メインのブランチにマージ後すぐは、指摘されるエラーへの対応で困ることが発生するかもしれない、と思い、Slackに相談窓口としてチャンネル #help-dev-phpstan を作りました。 「新しくPHPStanでエラーになった場合の対応」について相談を想定してましたが、ほぼありませんでした。かわりに

  • スローする例外の名前のtypoが見つかった、という情報共有
  • phpstan-baseline.php をコマンドで更新するには
  • CI のログには、エラー内容が表示されなくて困っている
    • TESTSタブに表示されるので、そちらを見てもらうよう案内した(CircleCIで、JUnit形式のレポートを指定するとわかりやすく表示してくれる機能)

といった相談がありました。

得られた効果・まとめ

PHPバージョンアップがしやすくなった

前述のような後方互換性のない振る舞い変更を、一部検知してくれるようになり「非staticメソッドのstatic呼び出し」も指摘されるので、まとめて修正することができました。

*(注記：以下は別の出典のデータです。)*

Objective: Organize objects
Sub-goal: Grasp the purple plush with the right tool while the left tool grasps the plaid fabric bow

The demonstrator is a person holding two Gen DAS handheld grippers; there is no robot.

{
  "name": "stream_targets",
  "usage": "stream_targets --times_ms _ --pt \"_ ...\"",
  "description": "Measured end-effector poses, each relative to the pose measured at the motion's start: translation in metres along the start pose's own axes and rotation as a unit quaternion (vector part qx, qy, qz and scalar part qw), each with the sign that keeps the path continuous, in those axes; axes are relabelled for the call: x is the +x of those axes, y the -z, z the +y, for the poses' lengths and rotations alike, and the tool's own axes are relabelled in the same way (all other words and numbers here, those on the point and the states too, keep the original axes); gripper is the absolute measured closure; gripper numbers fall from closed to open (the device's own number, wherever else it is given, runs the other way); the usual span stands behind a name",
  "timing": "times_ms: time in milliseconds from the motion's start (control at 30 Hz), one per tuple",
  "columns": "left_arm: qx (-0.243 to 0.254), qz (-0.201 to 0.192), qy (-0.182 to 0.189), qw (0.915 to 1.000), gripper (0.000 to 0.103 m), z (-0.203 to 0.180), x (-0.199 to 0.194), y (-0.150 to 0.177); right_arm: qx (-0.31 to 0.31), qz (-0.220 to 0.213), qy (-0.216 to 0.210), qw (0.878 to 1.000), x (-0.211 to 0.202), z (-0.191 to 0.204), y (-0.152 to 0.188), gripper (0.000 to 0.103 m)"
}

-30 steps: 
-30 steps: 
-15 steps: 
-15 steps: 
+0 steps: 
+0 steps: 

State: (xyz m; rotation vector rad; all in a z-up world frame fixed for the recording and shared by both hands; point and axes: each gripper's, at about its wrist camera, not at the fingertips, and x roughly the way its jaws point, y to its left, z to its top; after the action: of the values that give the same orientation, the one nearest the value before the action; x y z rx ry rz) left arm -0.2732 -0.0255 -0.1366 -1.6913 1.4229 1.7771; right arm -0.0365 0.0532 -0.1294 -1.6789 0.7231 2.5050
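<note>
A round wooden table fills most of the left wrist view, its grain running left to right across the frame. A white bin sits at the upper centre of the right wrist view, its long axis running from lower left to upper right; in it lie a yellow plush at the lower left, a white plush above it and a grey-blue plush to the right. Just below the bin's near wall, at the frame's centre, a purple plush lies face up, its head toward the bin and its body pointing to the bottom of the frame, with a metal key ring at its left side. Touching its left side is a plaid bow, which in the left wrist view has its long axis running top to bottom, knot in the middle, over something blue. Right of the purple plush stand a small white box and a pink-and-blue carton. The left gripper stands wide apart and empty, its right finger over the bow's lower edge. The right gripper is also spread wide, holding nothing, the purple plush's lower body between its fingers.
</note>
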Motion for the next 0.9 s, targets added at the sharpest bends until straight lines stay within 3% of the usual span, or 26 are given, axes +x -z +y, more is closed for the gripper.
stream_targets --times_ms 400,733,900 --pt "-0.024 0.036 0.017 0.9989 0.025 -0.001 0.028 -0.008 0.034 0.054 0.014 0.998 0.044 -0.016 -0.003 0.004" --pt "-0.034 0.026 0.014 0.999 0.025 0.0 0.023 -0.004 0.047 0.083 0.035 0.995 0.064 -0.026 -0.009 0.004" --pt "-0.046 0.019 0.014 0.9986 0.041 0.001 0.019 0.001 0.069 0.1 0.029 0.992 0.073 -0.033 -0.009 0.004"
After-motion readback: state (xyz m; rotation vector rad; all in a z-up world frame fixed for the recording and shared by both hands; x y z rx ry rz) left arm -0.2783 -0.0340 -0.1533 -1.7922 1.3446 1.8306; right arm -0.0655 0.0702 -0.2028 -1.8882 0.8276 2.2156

テストで実行されないコードの問題が見つけられるようになった

既存コードに存在した問題がいくつか見つかりました。 例えば、異常系処理でスローされる例外クラスが見つからない(存在しなかったり、クラス名にtypoがあったり)という指摘が数件ありました(実運用環境でスローされたことがなかったためか見過ごされていた)

導入前の懸念についてPHPStan導入後に思ったこと

以下のような懸念を抱いてました。

  • namespace のないPHPコードでは解析がうまくできないのではないか
  • 多数のエラーを指摘され、導入までに長い時間がかかってしまうのではないか

実際作業してみると、namespaceのないコードも解析できますし、ベースラインを使うことで既存のエラーを除外しつつ新規の潜在的問題を指摘する能力を素早く導入できました。